The Jakarta Post
The wood carvings of the Asmat people of Papua are famous throughout the world. However, the Kamoro people who live near Timika, the capital of Mimika regency, have a tradition of carving that rivals their peers in other parts of the province.
A Hungarian named Kal Muller, 76, has been a longtime promoter of the Kamoro carvers working in Kekwa village. 'To get actual Kamoro woodcarvings, I have to visit the villages in the interior of Timika Pantai, including Kekwa village. It can be covered in a three-hour drive to the south of Timika in a wooden longboat,' he says.
'The uniqueness and beauty of the Kamoro carvings made me interested in coming to Indonesia, especially Papua. However, it took a long time for me to be able to visit Papua and see the typical wood carvings of the Kamoro,' Muller, who has written more than 20 books on Indonesia, said.

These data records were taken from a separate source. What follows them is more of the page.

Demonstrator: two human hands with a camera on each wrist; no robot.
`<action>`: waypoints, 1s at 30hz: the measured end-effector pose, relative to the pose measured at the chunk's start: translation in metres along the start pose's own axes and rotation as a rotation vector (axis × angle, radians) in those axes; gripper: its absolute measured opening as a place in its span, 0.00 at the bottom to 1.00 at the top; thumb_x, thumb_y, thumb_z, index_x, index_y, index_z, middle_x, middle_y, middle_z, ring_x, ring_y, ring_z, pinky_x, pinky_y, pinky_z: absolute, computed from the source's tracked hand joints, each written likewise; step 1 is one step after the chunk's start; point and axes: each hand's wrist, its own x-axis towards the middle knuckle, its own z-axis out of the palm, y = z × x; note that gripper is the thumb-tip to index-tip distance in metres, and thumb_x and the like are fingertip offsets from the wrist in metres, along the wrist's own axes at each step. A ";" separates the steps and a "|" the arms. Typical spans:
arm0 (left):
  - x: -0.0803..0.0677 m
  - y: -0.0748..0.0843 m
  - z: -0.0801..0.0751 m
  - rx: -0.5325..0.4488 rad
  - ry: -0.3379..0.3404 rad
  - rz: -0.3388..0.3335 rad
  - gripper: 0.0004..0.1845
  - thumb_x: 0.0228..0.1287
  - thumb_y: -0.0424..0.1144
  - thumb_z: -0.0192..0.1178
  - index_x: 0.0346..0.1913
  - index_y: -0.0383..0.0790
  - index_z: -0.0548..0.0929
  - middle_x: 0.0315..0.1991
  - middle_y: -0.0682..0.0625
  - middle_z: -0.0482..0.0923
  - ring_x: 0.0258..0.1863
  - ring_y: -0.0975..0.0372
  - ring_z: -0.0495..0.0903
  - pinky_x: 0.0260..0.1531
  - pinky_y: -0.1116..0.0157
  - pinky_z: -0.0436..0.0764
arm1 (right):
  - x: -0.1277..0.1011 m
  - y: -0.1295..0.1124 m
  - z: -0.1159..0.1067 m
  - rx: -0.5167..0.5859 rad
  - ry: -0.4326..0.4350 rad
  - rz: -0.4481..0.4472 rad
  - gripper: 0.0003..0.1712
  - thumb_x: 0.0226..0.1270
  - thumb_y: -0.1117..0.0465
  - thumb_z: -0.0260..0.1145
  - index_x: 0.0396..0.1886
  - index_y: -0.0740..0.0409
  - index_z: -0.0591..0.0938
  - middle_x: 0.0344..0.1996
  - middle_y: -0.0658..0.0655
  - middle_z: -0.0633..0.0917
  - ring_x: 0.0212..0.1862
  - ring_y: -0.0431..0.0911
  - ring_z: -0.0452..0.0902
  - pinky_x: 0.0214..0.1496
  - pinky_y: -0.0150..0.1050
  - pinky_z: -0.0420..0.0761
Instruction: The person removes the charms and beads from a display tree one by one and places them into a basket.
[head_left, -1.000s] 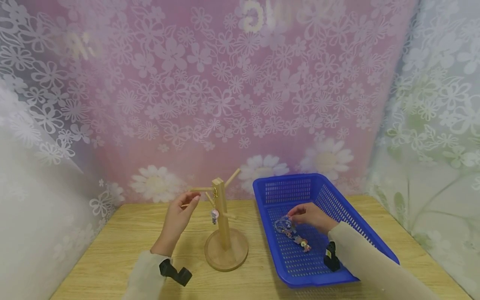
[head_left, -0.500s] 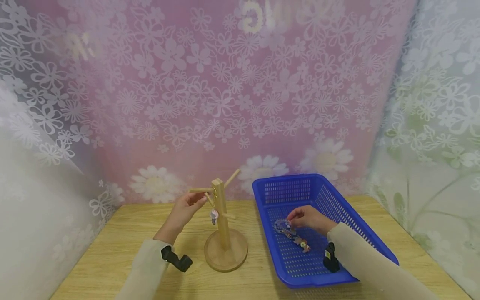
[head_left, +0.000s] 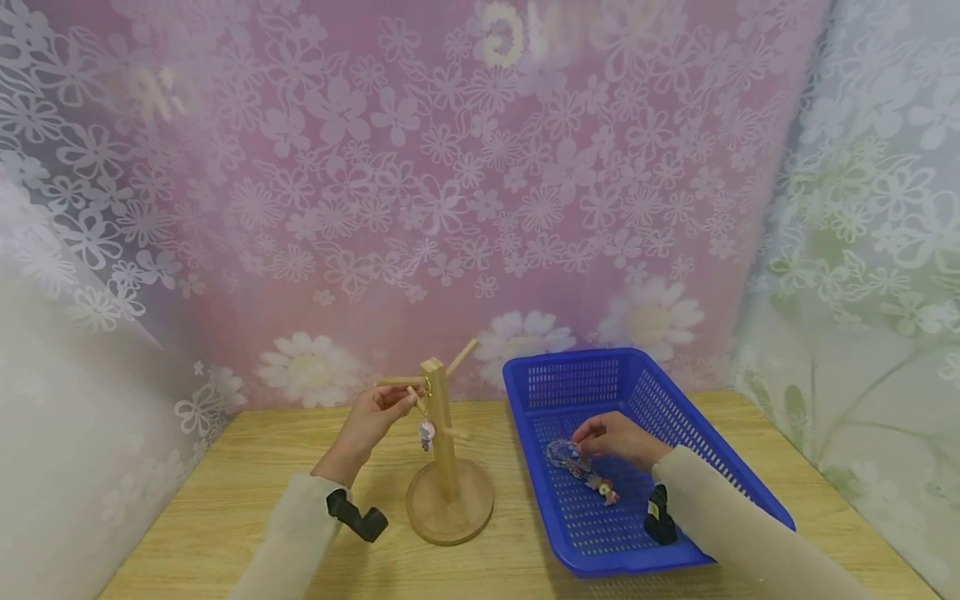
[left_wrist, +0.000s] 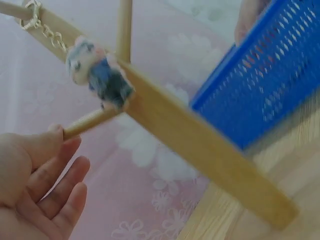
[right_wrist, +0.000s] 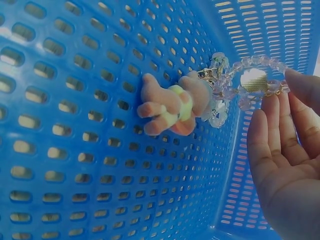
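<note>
A wooden peg stand (head_left: 442,433) rises from a round base at the table's middle. A small plush keychain (head_left: 426,431) hangs by a gold ring from one of its left pegs. My left hand (head_left: 401,398) is beside that peg with relaxed fingers, and its thumb tip rests at the end of a lower peg (left_wrist: 92,120) just under the hanging plush keychain (left_wrist: 95,75). My right hand (head_left: 577,437) reaches into the blue basket (head_left: 675,433) and pinches the clear bead loop (right_wrist: 255,80) of a keychain with an orange plush charm (right_wrist: 170,105), which lies on the basket floor.
The basket stands right of the stand and reaches the table's front edge. Flowered curtains close in the back and both sides. Bare wooden tabletop (head_left: 225,500) lies left of the stand.
My left hand moved a little right, closer to the stand's peg. The right hand stayed on the bead loop in the basket.
</note>
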 end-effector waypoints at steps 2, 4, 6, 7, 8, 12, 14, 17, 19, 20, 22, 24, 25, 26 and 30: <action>-0.001 0.001 0.002 -0.015 0.021 -0.009 0.16 0.67 0.33 0.57 0.54 0.29 0.78 0.49 0.41 0.81 0.44 0.70 0.78 0.51 0.64 0.75 | 0.000 -0.001 0.001 0.007 0.003 0.003 0.13 0.63 0.66 0.64 0.43 0.72 0.80 0.40 0.65 0.83 0.42 0.51 0.79 0.50 0.52 0.77; -0.001 0.002 0.003 -0.024 0.040 -0.012 0.16 0.66 0.32 0.57 0.54 0.28 0.78 0.48 0.42 0.82 0.43 0.70 0.78 0.50 0.66 0.75 | 0.000 -0.002 0.001 0.010 0.011 0.007 0.13 0.63 0.66 0.64 0.43 0.72 0.80 0.40 0.65 0.83 0.44 0.52 0.79 0.51 0.52 0.77; -0.001 0.002 0.005 -0.027 0.053 -0.008 0.16 0.66 0.33 0.58 0.54 0.28 0.78 0.48 0.41 0.82 0.45 0.66 0.79 0.51 0.66 0.75 | 0.000 -0.003 0.001 0.022 0.026 0.016 0.12 0.63 0.66 0.64 0.43 0.71 0.80 0.41 0.65 0.82 0.46 0.54 0.78 0.51 0.51 0.77; -0.001 0.001 0.006 -0.028 0.057 -0.005 0.16 0.66 0.33 0.58 0.54 0.28 0.77 0.49 0.40 0.81 0.46 0.64 0.80 0.51 0.65 0.75 | 0.001 -0.004 0.000 0.029 0.033 0.016 0.11 0.63 0.66 0.64 0.42 0.70 0.80 0.42 0.65 0.82 0.46 0.55 0.78 0.51 0.51 0.77; -0.001 0.001 0.006 -0.029 0.062 -0.003 0.16 0.66 0.33 0.58 0.54 0.28 0.77 0.49 0.40 0.81 0.47 0.61 0.80 0.52 0.63 0.75 | 0.001 -0.004 0.000 0.038 0.038 0.013 0.11 0.64 0.65 0.64 0.42 0.69 0.81 0.42 0.65 0.82 0.47 0.56 0.78 0.52 0.51 0.77; -0.002 0.002 0.008 -0.031 0.077 -0.013 0.16 0.66 0.33 0.57 0.54 0.28 0.77 0.50 0.40 0.81 0.50 0.57 0.79 0.55 0.59 0.74 | 0.001 -0.009 -0.006 0.068 0.053 -0.007 0.11 0.64 0.62 0.65 0.42 0.66 0.81 0.40 0.60 0.83 0.47 0.55 0.78 0.53 0.52 0.76; -0.004 0.003 0.008 -0.028 0.083 -0.014 0.15 0.66 0.33 0.58 0.53 0.29 0.78 0.47 0.41 0.82 0.47 0.60 0.80 0.54 0.60 0.75 | 0.000 -0.013 -0.009 0.070 0.061 -0.020 0.12 0.64 0.60 0.65 0.43 0.65 0.81 0.40 0.57 0.83 0.45 0.52 0.79 0.53 0.52 0.76; -0.005 0.002 0.007 -0.034 0.095 -0.007 0.14 0.66 0.33 0.58 0.51 0.29 0.78 0.41 0.47 0.84 0.40 0.66 0.80 0.51 0.60 0.76 | -0.002 -0.021 -0.012 0.077 0.080 -0.023 0.13 0.65 0.60 0.65 0.44 0.65 0.81 0.42 0.57 0.83 0.45 0.47 0.79 0.53 0.51 0.76; -0.006 0.001 0.006 -0.047 0.107 0.010 0.12 0.66 0.31 0.58 0.49 0.28 0.78 0.36 0.51 0.83 0.36 0.67 0.80 0.48 0.61 0.77 | -0.002 -0.025 -0.013 0.082 0.091 -0.023 0.14 0.65 0.59 0.65 0.44 0.65 0.80 0.44 0.58 0.82 0.46 0.48 0.79 0.54 0.50 0.76; -0.005 0.000 0.006 -0.054 0.115 0.016 0.11 0.65 0.30 0.58 0.48 0.27 0.77 0.34 0.53 0.83 0.34 0.67 0.80 0.46 0.63 0.78 | -0.001 -0.028 -0.013 0.089 0.096 -0.020 0.15 0.65 0.59 0.65 0.45 0.65 0.80 0.44 0.58 0.82 0.47 0.48 0.79 0.54 0.50 0.76; -0.006 0.000 0.006 -0.067 0.126 0.028 0.10 0.65 0.29 0.58 0.46 0.26 0.77 0.32 0.55 0.82 0.33 0.67 0.80 0.44 0.65 0.78 | -0.001 -0.032 -0.013 0.097 0.100 -0.021 0.15 0.65 0.58 0.65 0.46 0.64 0.80 0.46 0.59 0.81 0.49 0.49 0.78 0.56 0.50 0.75; -0.007 -0.001 0.006 -0.074 0.137 0.040 0.09 0.65 0.29 0.58 0.45 0.26 0.76 0.32 0.56 0.82 0.33 0.67 0.80 0.41 0.69 0.78 | 0.000 -0.035 -0.013 0.102 0.085 -0.042 0.16 0.65 0.57 0.64 0.47 0.65 0.79 0.48 0.60 0.81 0.51 0.51 0.77 0.57 0.50 0.74; -0.009 -0.001 0.006 -0.075 0.145 0.043 0.09 0.65 0.29 0.58 0.44 0.26 0.76 0.31 0.56 0.81 0.33 0.66 0.80 0.40 0.70 0.78 | 0.000 -0.037 -0.012 0.108 0.081 -0.050 0.17 0.65 0.57 0.64 0.47 0.65 0.79 0.48 0.60 0.80 0.51 0.51 0.77 0.57 0.50 0.74; -0.010 -0.001 0.006 -0.076 0.155 0.045 0.09 0.65 0.29 0.58 0.44 0.26 0.76 0.31 0.55 0.81 0.32 0.66 0.80 0.39 0.71 0.77 | 0.000 -0.039 -0.012 0.114 0.079 -0.055 0.17 0.65 0.57 0.64 0.47 0.64 0.79 0.48 0.60 0.80 0.51 0.51 0.77 0.57 0.50 0.74; -0.016 0.000 0.010 -0.075 0.188 0.049 0.08 0.65 0.28 0.58 0.43 0.27 0.76 0.31 0.48 0.80 0.30 0.67 0.79 0.38 0.72 0.76 | -0.001 -0.047 -0.011 0.116 0.071 -0.079 0.17 0.65 0.56 0.65 0.47 0.64 0.79 0.49 0.60 0.80 0.52 0.50 0.77 0.56 0.48 0.75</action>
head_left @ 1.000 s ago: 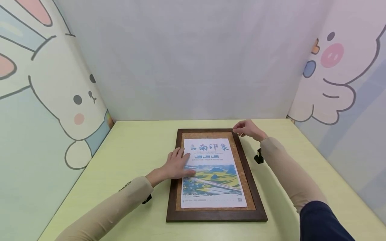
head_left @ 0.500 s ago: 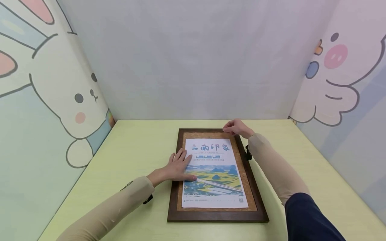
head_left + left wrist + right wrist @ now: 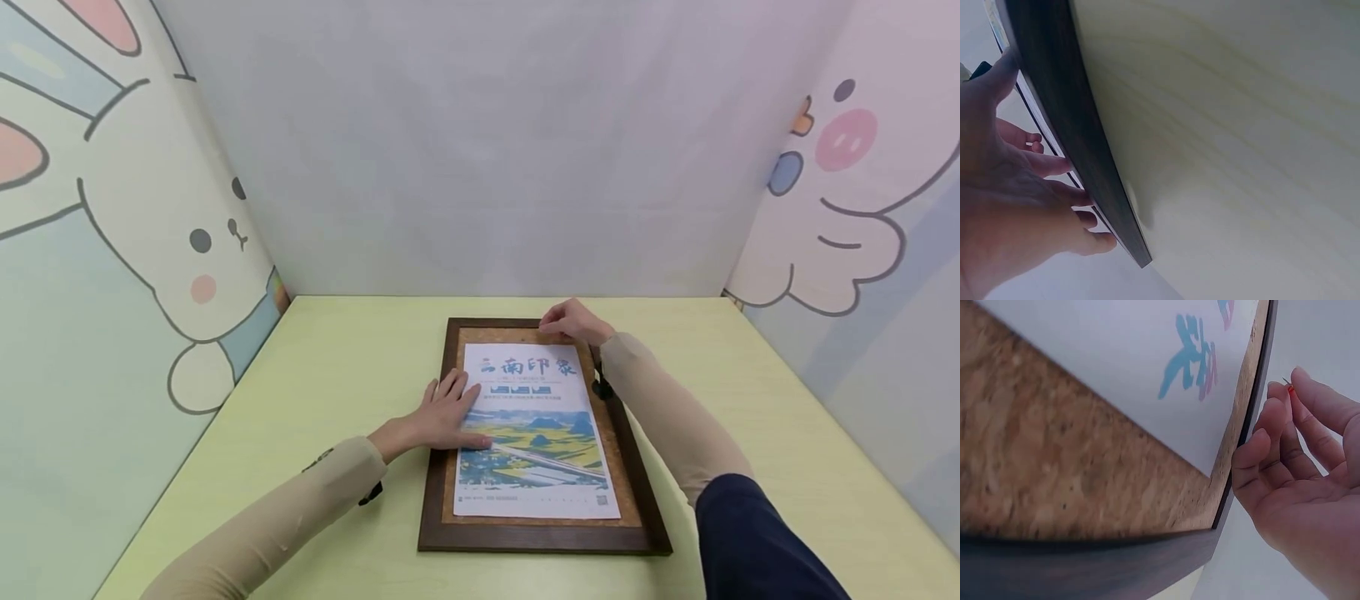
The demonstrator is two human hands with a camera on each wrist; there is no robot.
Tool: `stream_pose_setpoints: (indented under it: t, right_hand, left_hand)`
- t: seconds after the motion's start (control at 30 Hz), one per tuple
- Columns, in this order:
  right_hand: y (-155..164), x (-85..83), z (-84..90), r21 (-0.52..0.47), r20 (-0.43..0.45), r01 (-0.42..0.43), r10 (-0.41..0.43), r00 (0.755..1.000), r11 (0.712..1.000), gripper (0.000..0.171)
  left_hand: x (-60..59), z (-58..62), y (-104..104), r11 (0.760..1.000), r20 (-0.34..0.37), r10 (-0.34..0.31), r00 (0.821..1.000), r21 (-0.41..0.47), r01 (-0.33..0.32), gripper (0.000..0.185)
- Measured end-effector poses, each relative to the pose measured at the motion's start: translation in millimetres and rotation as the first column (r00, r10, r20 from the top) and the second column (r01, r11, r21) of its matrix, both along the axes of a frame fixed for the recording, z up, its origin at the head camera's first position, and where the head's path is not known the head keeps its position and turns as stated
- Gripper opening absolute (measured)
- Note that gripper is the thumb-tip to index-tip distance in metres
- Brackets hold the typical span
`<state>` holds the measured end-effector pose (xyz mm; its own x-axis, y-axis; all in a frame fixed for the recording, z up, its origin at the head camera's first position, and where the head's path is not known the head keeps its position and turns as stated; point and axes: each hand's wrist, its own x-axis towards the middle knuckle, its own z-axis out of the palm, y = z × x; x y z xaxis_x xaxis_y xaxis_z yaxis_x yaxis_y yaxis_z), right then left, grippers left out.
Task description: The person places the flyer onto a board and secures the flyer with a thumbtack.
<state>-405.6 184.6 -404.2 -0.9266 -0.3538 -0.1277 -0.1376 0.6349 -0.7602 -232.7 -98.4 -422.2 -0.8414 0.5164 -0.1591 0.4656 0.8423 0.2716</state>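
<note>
A printed poster (image 3: 540, 458) with a blue and yellow landscape lies on a cork board (image 3: 626, 475) in a dark brown frame. My left hand (image 3: 442, 417) rests with spread fingers on the poster's left edge and the frame's left side. In the left wrist view those fingers (image 3: 1060, 165) lie across the dark frame (image 3: 1088, 137). At the board's top edge, above the poster's upper right part, is my right hand (image 3: 572, 322). Its thumb and a fingertip pinch a small red push pin (image 3: 1291, 389), whose metal point shows in the right wrist view.
The board lies on a pale yellow-green table (image 3: 330, 358). A plain grey-white wall (image 3: 480, 167) stands behind it. Side panels bear a cartoon rabbit (image 3: 195, 250) and a pink-nosed animal (image 3: 862, 183).
My right hand has moved left from the frame's top right corner along its top edge. The left hand stays on the poster's left edge.
</note>
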Motion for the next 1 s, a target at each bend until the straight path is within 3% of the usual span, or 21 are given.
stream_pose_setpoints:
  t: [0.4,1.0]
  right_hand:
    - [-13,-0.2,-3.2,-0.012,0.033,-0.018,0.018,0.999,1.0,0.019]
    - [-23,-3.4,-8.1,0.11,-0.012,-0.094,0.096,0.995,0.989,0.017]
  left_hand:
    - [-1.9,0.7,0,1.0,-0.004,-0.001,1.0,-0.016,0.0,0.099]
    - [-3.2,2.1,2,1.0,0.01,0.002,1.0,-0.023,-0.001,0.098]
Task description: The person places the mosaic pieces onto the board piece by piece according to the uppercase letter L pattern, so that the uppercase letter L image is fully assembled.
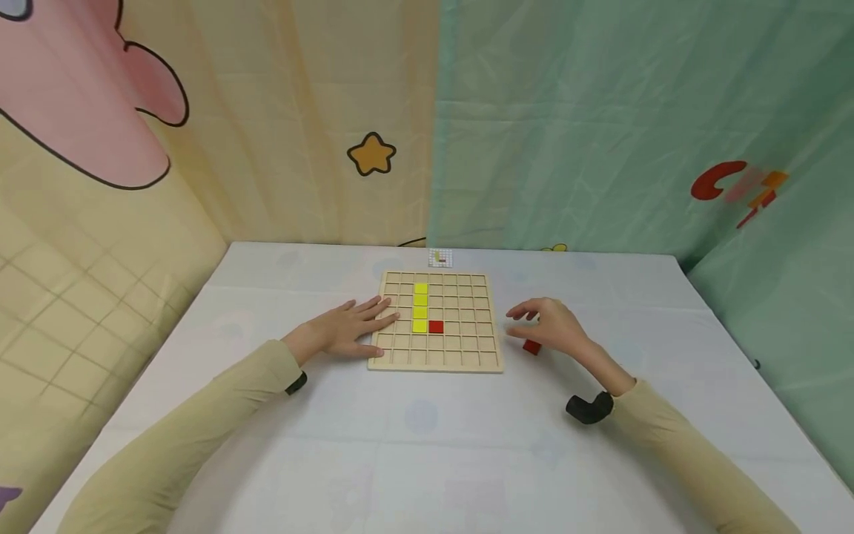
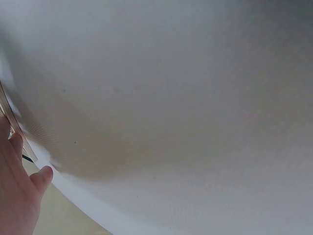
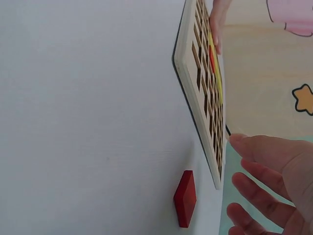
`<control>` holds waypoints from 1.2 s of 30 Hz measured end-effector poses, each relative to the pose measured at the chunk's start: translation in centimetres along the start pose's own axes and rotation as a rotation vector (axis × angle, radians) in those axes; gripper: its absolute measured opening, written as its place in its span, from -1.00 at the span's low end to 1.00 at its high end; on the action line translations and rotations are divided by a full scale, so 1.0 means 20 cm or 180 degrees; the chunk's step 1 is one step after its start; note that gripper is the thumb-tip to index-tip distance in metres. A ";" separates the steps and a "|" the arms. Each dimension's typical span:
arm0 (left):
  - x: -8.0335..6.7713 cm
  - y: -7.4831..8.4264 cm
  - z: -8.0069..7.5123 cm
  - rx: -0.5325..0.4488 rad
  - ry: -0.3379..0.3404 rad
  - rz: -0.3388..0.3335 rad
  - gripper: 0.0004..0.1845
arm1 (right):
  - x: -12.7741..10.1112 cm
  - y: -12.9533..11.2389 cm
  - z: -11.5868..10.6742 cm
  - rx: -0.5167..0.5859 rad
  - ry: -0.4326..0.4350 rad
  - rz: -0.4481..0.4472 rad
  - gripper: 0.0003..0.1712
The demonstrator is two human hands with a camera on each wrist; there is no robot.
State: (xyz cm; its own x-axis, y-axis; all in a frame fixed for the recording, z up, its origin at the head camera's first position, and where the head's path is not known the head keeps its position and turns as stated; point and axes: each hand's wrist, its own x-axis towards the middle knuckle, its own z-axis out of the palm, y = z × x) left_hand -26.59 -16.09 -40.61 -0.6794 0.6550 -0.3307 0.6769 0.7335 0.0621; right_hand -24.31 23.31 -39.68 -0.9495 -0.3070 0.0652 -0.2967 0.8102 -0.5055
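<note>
The right hand (image 1: 550,324) hovers with fingers (image 3: 259,200) loosely spread, holding nothing, just above the small red square wooden tile (image 1: 531,346) lying on the white table (image 1: 427,445) beside the gridded wooden board (image 1: 437,361). Farther left, the left hand (image 1: 347,328) rests flat, fingers extended together, on the board's edge.

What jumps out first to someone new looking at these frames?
The wooden grid board at the table's centre, with a column of yellow tiles and one red tile set beside the column's lowest tile. The left hand rests flat on the board's left edge. The right hand hovers open just above a loose red tile lying on the table beside the board's right edge.
</note>
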 end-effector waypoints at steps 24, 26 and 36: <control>0.00 -0.01 0.01 -0.0023 0.0044 0.0015 -0.17 | -0.17 0.17 -0.02 -0.0214 -0.0132 0.0254 -0.62; 0.00 -0.01 0.01 -0.0019 0.0043 0.0014 -0.17 | -0.17 0.17 -0.01 -0.0207 -0.0130 0.0260 -0.64; 0.00 0.00 0.01 -0.0028 0.0063 0.0026 -0.18 | -0.16 0.15 -0.02 -0.0194 -0.0209 0.0326 -0.69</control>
State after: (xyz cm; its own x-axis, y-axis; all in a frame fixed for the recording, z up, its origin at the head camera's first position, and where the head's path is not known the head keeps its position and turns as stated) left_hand -26.52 -16.22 -40.76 -0.6794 0.6644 -0.3114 0.6800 0.7296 0.0730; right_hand -22.19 26.93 -41.01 -0.9670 -0.2514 -0.0415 -0.2061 0.8673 -0.4532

People have been grateful for his help, carver Yoseph Ukapuka says. '[Muller] is our pioneer in introducing our carvings to the outside world. All the Kamoro people consider him as the savior and father of Kamoro woodcarvings,' said the 60-year-old, who has been carving since he was 17.
Carver Herman Kiripi says that the Kamoro have never employed drawings or sketches.
'We just observe what is around us, then channel it in the form of carving,' the 21-year-old says. 'Outside carvers usually make their carvings based on a sketch or a drawing. We rely only on chisel and hammer.'
'Each type of carving has its own navel,' Oktovianus Etapoka, 54, the former head of Kekwa village, said. 'This is far different, as compared to other tribal carvings. One type of product is carved by one person alone. The time it takes to carve depends very much on carving motifs and complexity, as well as the type of wood.'
Ironwood and cork are favored, Yoseph, says. 'Cork wood is very light and easy to carve, unlike the ironwood, which needs extra power because of its strength. It needs patience, thoroughness, and perseverance. Ironwood can last for years.'
According to Herman, the paint used to make finished pieces is comprised of water mixed with a lime made from burnt shells, green leaves and a kind of red rambutan fruit.
After painting, carvings are dried over a local type of wood-fired furnace called an utameyamuk.
Luluk Intarti, who has worked with Muller since 1998, says that Muller typically makes a down payment of Rp 50,000 (US$4.17) to Rp 300,000 for pieces that he typically auctions for from Rp 200,000 to Rp 10 million, depending on size, intricacy and type of wood.
A single auction can reap up to Rp 70 million, Luluk says. 'Profits from the sale are given back to the carvers. Most of the buyers are expatriates and nationals who happen to work for world giant mining Freeport Indonesia.'
Luluk said there were three typically Kamoro wood-carving exhibitions a year ' in Bali, Jakarta and Surabaya, East Java.
He rattles off the types and prices of carvings favored by the Kamoro.
Prices for a yamate shield standing one-and-a-half-meter's high start at Rp 1.2 million, while a 15-meter tall imbitoro totem, intended to invite a powerful spirit to a ritual to ask for its blessing, costs at least Rp 10 million.
A wemawe representing the carver's ancestors ' familiar to outsiders from its elbows-on-knees position ' can take three days to carve and cost upwards of Rp 5 million, and a pekoro sago bowl adorned with geometric motifs and human and animal pictures can be had for as little as Rp. 300,000.
The best selling items, Luluk says, are iware fish carvings and eme drums covered in lizard skin, both ranging from Rp 300,000 to Rp 600,000.
'We hope that the local tourism department of Timika will help promote Kamoro carvings to other cities,' Oktovianus said.
Works from the carvers from Kekwa mentioned in this article can be found at the Kamoro Art Gallery at No. 22, Kampung Nawaripi Baru in Timika.